Tim Sullivan. Star-Crossed. (Fantasy & Science Fiction, March/April 2010).

I’m puzzled. I’ve read a couple of really good Tim Sullivan stories of late. But I’ve also read this story, and it’s predecessor, (Planetesimal Dawn, back in Oct/Nov 2008).

It may be that this pair of stories are excellent pastiches of scientist fiction, with its clunky writing styles, and the slightly awkward description of human relationships that you generally get from the slightly awkward clunky scientists who often write this kind of stuff.

Or is Tim Sullivan identical twins, one of whom writes really good SF, and one of whom doesn’t?

The story starts of at breakneck speed, putting Wolverton, the ginger, lovestruck scientist with the overbite, into a very alien environment, with some very alien aliens (as in having heads in the stomach, which was the kind of thing you got centuries ago before it was realised that heads pretty much -have- to be atop the shoulders to be effective).

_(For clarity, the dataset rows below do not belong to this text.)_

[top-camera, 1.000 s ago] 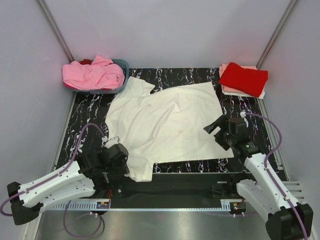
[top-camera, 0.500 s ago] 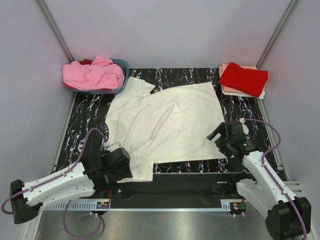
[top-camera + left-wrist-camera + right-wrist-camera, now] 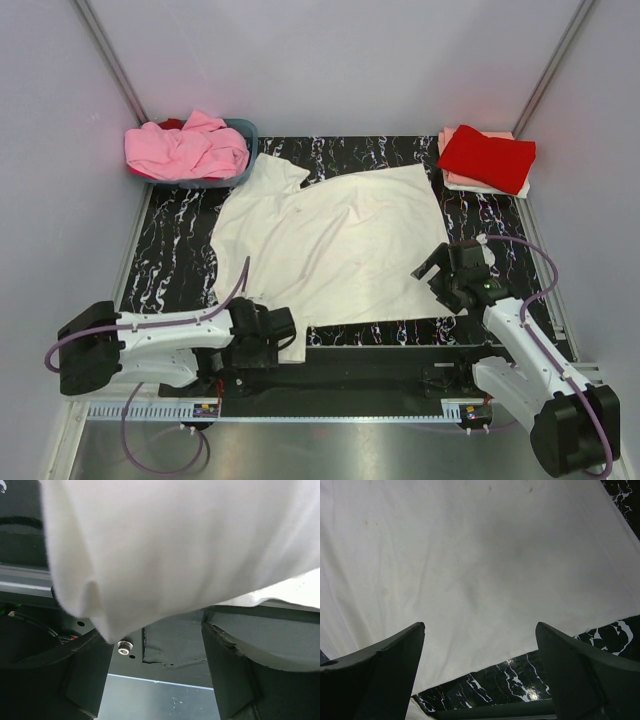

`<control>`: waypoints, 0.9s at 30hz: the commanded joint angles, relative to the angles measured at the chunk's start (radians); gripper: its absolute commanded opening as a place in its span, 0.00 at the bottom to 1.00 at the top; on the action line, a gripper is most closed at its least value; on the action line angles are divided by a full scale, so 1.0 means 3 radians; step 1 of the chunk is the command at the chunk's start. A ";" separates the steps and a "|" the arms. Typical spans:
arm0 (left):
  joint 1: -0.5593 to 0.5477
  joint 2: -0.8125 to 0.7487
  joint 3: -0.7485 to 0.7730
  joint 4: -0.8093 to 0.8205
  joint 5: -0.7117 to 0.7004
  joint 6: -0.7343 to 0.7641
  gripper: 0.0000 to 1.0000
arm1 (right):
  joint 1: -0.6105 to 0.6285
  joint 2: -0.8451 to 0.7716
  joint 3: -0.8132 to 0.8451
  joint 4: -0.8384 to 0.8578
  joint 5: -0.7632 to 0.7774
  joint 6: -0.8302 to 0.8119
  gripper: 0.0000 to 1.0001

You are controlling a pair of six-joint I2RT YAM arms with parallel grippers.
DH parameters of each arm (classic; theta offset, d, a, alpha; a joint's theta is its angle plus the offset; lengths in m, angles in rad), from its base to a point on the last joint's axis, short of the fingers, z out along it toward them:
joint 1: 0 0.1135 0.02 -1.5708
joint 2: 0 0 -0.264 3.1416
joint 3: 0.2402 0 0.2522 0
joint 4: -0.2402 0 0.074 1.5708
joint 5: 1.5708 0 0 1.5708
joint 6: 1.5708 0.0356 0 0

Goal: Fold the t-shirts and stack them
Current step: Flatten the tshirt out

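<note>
A cream-white t-shirt (image 3: 330,245) lies spread flat on the black marbled mat. Its near-left sleeve (image 3: 165,555) hangs over the front edge. My left gripper (image 3: 283,338) sits low at that sleeve; in the left wrist view it (image 3: 156,647) is open, the cloth draped above the fingers and nothing between them. My right gripper (image 3: 433,270) hovers open over the shirt's near-right hem corner, and in the right wrist view it (image 3: 480,630) shows white cloth and the hem edge between the spread fingers. A pink t-shirt (image 3: 185,150) is heaped at the back left. A folded red t-shirt (image 3: 487,157) tops a pale peach one (image 3: 455,180) at the back right.
A blue-grey basket (image 3: 250,133) holds the pink heap at the back left corner. The mat (image 3: 175,250) ends at a black front rail (image 3: 380,360), with a metal shelf below it. Grey walls close in on both sides.
My left gripper has opened and let go of the sleeve, sliding right along the front edge. The right gripper has dropped slightly toward the hem, staying open.
</note>
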 commanded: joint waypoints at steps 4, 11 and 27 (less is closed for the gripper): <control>-0.0010 0.0125 0.0195 0.0535 -0.0499 0.0138 0.75 | -0.0009 -0.0058 -0.0035 0.0170 -0.0037 -0.0096 1.00; -0.0010 -0.0060 0.0278 0.0842 -0.0736 0.0302 0.78 | -0.0009 0.0110 -0.0086 0.0339 -0.0123 -0.0101 1.00; -0.0256 0.1111 0.1161 0.0551 -0.0577 0.0537 0.78 | -0.0050 0.0325 -0.0071 0.0528 -0.0180 -0.0173 1.00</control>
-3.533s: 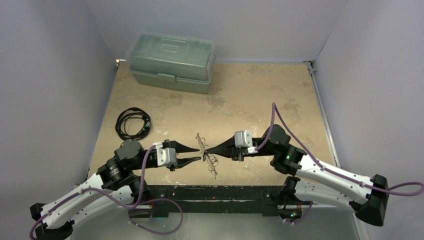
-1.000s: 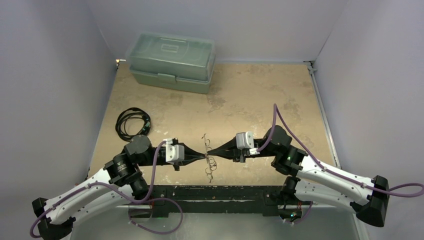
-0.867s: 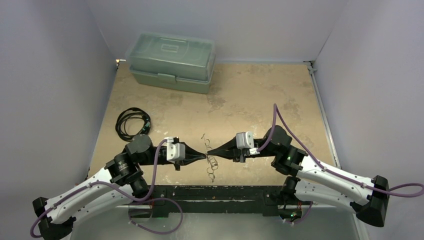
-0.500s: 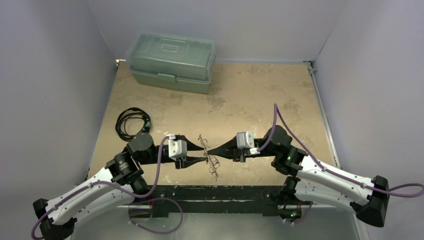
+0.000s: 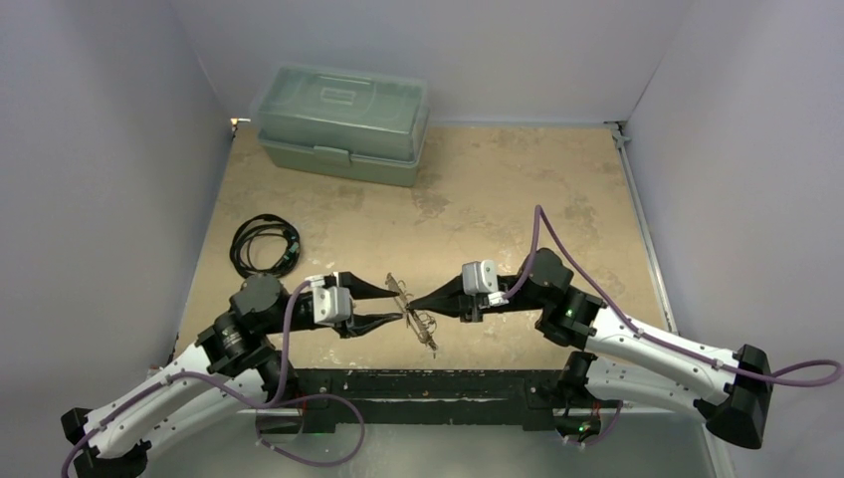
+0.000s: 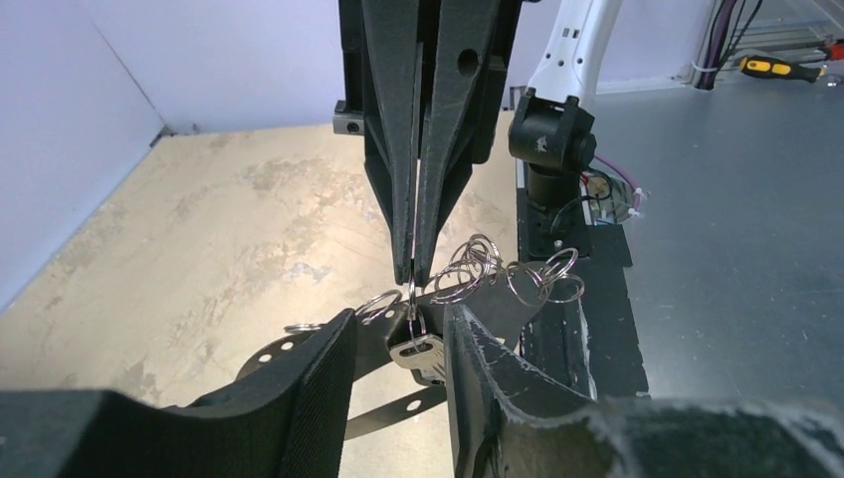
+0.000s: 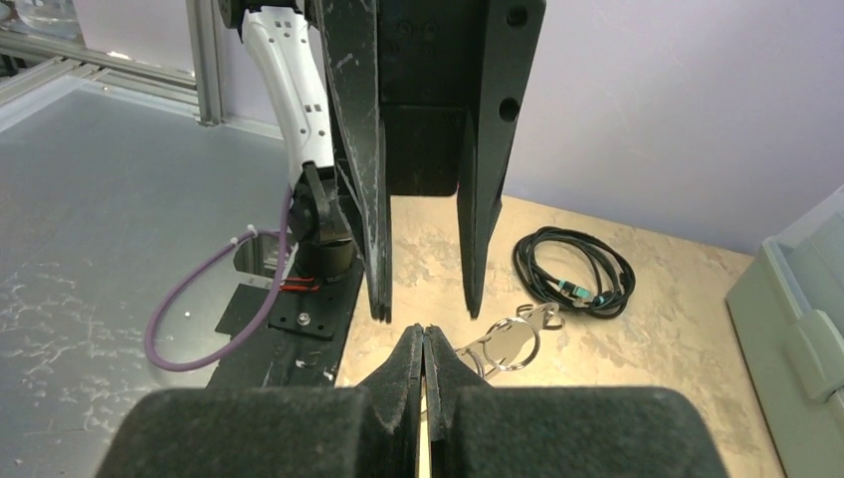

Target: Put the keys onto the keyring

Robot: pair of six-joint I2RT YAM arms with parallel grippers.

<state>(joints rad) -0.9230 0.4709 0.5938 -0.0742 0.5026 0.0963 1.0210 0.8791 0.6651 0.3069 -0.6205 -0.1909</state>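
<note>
Left gripper (image 5: 398,301) has backed off a bit since half a second ago and its jaws are now spread wide, gripping nothing. Between its fingers (image 6: 309,398) hangs a small silvery key (image 6: 418,351); can't tell if it touches either one. Right gripper (image 5: 411,303) comes in from the opposite side, clamped on the keyring (image 5: 424,327) right at the left one's tips. The loose rings (image 6: 498,274) dangle just beside. The black cable (image 5: 264,246) lies well off behind the left gripper.

The right hand (image 6: 413,277) pinches the keyring (image 6: 476,262); a key (image 6: 418,351) hangs inside the spread left hand (image 6: 398,319).
</note>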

It’s a pell-mell, headlong adventure story, but maybe I was in a a po-faced mood when I read this story (and its predecessor). But I read this story at lunchtime over a fine half pint of real ale in a lovely Oxfordshire village pub on one of the nicest spring days of the year so far.

Wolverton finally ends up with one of the girls of his dreams, as, fortunately for him, although gratingly for me, the girl falls for his charms.